Forgive my curiosity, but how much for the box?


----------



## jfeva0049 (Nov 19, 2009)

bozoo said:


> Forgive my curiosity, but how much for the box?


It depends what wood is being used but the one i made for yukoner that you see above was $60 plus shipping.


----------



## Kaz69 (Jan 8, 2016)

Loved the idea and got inspired to do my own, I'm not a wiz with making things so I done a quick job using an old cigar box and a piece of plexiglass, I just need to add the hole in the top for dropping them in. I still need to put a picture on the inside as looking dule at the moment but I may have a crack at making a proper one like yours.


----------



## jfeva0049 (Nov 19, 2009)

Anyone else interested??
I thought there would be more interest in these but i guess not.


----------



## Bird-Dog (Oct 16, 2009)

jfeva0049 said:


> Anyone else interested??
> I thought there would be more interest in these but i guess not.

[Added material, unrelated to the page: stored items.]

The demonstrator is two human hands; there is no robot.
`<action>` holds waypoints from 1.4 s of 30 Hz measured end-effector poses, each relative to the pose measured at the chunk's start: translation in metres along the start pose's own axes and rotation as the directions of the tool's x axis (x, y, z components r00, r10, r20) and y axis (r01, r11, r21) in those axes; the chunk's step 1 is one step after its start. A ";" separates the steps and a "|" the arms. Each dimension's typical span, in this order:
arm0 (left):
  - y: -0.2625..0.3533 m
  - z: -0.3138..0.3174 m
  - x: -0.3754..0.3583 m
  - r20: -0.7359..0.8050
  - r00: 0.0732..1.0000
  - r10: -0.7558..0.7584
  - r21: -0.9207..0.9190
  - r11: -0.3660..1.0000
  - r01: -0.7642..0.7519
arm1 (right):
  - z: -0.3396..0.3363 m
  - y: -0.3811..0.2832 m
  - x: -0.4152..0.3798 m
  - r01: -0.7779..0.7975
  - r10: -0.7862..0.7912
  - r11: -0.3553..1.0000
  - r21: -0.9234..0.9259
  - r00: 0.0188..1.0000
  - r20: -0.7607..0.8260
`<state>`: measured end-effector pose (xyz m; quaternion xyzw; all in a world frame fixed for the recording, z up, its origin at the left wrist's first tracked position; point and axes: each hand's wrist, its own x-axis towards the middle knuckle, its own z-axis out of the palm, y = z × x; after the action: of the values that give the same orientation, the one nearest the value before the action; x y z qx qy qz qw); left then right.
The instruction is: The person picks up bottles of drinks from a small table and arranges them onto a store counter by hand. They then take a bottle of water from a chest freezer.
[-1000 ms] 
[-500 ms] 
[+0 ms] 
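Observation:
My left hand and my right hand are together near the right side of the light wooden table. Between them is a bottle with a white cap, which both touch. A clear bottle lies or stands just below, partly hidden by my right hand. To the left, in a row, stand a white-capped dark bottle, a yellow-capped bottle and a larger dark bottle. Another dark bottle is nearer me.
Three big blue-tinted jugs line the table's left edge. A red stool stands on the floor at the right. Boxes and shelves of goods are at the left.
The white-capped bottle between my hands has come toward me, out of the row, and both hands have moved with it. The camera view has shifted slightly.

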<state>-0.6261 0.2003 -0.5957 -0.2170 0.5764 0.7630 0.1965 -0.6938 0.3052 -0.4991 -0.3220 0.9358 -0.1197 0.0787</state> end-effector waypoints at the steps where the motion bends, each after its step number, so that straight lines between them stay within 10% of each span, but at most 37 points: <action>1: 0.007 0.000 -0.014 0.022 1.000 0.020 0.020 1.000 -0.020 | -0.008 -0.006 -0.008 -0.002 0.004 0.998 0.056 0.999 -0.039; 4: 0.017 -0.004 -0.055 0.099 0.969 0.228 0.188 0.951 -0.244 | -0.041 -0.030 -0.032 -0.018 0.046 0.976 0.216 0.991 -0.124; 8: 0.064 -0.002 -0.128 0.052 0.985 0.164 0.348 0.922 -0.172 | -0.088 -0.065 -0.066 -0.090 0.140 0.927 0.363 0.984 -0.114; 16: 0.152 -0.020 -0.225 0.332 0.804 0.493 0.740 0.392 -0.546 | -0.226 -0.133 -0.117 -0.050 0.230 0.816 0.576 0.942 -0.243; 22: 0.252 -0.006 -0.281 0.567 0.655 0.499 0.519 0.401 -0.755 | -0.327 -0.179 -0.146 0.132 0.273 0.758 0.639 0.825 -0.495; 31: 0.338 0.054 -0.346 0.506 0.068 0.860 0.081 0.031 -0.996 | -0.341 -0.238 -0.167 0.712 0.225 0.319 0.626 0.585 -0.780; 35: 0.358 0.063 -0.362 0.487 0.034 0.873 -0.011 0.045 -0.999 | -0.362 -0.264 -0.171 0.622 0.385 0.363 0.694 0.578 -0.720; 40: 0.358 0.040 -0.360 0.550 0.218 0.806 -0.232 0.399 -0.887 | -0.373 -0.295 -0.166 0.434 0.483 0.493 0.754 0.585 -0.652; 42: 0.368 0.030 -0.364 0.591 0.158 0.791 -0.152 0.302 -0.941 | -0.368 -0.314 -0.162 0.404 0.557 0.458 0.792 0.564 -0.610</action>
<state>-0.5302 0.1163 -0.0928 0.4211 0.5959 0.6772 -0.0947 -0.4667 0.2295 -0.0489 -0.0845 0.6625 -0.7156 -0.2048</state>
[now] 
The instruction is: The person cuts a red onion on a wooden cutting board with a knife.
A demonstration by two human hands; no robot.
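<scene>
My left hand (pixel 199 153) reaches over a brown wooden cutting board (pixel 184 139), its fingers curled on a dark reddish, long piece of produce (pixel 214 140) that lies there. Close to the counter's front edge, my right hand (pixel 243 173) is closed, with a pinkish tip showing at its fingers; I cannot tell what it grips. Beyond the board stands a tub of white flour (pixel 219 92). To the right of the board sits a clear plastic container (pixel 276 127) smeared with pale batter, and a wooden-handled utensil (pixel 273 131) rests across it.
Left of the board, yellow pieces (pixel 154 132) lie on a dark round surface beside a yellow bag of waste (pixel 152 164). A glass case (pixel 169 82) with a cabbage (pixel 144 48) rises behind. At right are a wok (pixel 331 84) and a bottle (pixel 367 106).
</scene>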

Try posting a WTS thread with pics of individual finished pieces for sale, with the price for each. I suspect you'll get a better response.


----------



## Verwilderd (Apr 22, 2017)

jfeva0049 said:


> Anyone else interested??
> I thought there would be more interest in these but i guess not.


These are awesome! I'd love to get one of these. I also have a friend I think could be interested as well. Is there any other info on them? I noticed some had a picture in the back and some not. Not sure what all options there are, but I'm totally interested.


----------



## jfeva0049 (Nov 19, 2009)

Verwilderd said:


> jfeva0049 said:
> 
> 
> > Anyone else interested??
> ...


I sent you a pm. I would love to duild you something that speaks to you a lil more.


----------



## jfeva0049 (Nov 19, 2009)

Verwilderd said:


> These are awesome! I'd love to get one of these. I also have a friend I think could be interested as well. Is there any other info on them? I noticed some had a picture in the back and some not. Not sure what all options there are, but I'm totally interested.


Here are a few pictures of what I have in stock for you right now..


----------



## Verwilderd (Apr 22, 2017)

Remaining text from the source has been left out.